Of course, they cannot be forgiven, but they need to be saved. In life, there are many people who are wandering on the edge of despair. One step forward is irreversible, and one step back, even if it is difficult to say that the sky is vast, there are countless possibilities for rebirth.

Specifically, in the tragic incident of throwing a child from a high-rise building in Chongqing, what needs to be saved and needs to make ourselves stronger also includes us in front of the screen.

With the development of social media, the presentation of such tragic events is very different from the past. People no longer just “return” to the scene through textual descriptions, but directly “synchronize” into the scene through videos and close-up shots.

An eyewitness said that watching the 3-year-old child tightly holding his mother’s hand, his heart was in his throat, and watching the child constantly trying to climb up, he felt so distressed.

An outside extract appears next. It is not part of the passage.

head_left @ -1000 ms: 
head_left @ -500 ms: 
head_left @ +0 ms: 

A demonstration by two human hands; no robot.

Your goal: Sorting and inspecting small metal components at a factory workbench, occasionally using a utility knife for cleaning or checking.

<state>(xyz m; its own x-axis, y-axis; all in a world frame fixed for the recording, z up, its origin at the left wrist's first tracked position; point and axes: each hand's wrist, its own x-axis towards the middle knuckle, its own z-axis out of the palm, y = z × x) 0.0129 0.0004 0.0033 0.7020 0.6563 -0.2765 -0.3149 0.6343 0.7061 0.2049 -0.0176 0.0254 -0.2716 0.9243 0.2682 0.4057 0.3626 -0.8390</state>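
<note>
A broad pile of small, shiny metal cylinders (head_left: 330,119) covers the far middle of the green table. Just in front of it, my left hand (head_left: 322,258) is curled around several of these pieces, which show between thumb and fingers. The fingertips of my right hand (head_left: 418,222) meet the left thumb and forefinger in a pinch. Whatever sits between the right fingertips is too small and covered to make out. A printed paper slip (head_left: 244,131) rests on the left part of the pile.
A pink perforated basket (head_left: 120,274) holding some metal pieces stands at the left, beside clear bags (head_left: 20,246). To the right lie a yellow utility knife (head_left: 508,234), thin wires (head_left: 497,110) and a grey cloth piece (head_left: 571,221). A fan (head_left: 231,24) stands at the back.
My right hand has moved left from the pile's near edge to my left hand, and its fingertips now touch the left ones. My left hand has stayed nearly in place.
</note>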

In fact, the witnesses are not only the neighbors of the community, but also everyone who has brushed this video. For example, me, seeing this child suspended in the air trying to climb into the window several times to seek survival but being stopped by his mother, the moment the child’s mother let go made me feel that the whole world was gray.

The 3-year-old child is already sensible, and the sadness and fear at that moment cannot be described by any human language and words.

It hurts to fall from the 22nd floor, but before the fall, he must have felt another kind of pain.

Such a scene, such an involuntary sense of substitution, will cause a huge impact on people’s hearts. We need to guard against that such an impact will bring “secondary harm,” bring a certain amplification effect, and exacerbate some people’s sense of pessimism and powerlessness towards the world – in the mobile Internet era, it is often not that such events have increased, but that they can enter your field of vision more quickly.

Perhaps, we need to strengthen our ability to adjust in this area, learn to face this imperfect world, respect life, learn to reconcile with suffering in our hearts, and stay away from the cliff of despair.

To avoid similar tragedies, we cannot do without the support of public relief forces, so that more people can avoid being swallowed by despair. For example, some people have proposed to strengthen the construction of social workers, but in places where the system cannot cover, we need to self-motivate the ability to resist collapse.

Statistics show that if you can control your emotions well, 80% of the tragedies caused by impulse can be avoided and can be prevented from roaring out of the cage.

“Everything has cracks, that’s where the light comes in.” You must have light in your heart.